====== Dataset content ======
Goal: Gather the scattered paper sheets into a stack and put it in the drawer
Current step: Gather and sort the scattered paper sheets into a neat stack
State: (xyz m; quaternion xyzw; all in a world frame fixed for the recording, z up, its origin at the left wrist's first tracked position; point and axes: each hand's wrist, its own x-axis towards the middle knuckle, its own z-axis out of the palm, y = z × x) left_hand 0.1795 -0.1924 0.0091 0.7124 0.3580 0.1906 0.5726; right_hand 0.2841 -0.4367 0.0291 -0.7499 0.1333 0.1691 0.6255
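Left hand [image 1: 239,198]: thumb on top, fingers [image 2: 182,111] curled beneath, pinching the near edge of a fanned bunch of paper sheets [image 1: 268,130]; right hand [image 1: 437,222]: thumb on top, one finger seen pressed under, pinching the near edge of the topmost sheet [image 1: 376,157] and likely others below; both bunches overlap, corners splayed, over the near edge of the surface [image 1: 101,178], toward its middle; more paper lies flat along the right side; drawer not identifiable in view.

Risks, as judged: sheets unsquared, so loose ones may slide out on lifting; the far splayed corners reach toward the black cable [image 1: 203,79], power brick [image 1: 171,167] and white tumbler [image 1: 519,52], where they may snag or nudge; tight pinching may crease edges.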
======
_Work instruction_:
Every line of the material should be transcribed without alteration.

_Your response_:
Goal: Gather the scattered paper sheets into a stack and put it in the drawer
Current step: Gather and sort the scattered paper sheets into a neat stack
State: (xyz m; quaternion xyzw; all in a world frame fixed for the recording, z up, its origin at the left wrist's first tracked position; point and axes: each hand's wrist, its own x-axis towards the middle knuckle, its own z-axis out of the palm, y = z × x) left_hand 0.1795 -0.1924 0.0091 0.7124 0.3580 0.1906 0.5726; right_hand 0.2841 -0.4367 0.0291 -0.7499 0.1333 0.1691 0.6255
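Left hand [image 1: 239,198]: thumb on top, fingers [image 2: 182,111] curled beneath, pinching the near edge of a fanned bunch of paper sheets [image 1: 268,130]; right hand [image 1: 437,222]: thumb on top, one finger seen pressed under, pinching the near edge of the topmost sheet [image 1: 376,157] and likely others below; both bunches overlap, corners splayed, over the near edge of the surface [image 1: 101,178], toward its middle; more paper lies flat along the right side; drawer not identifiable in view.

Risks, as judged: sheets unsquared, so loose ones may slide out on lifting; the far splayed corners reach toward the black cable [image 1: 203,79], power brick [image 1: 171,167] and white tumbler [image 1: 519,52], where they may snag or nudge; tight pinching may crease edges.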

The answer is complete.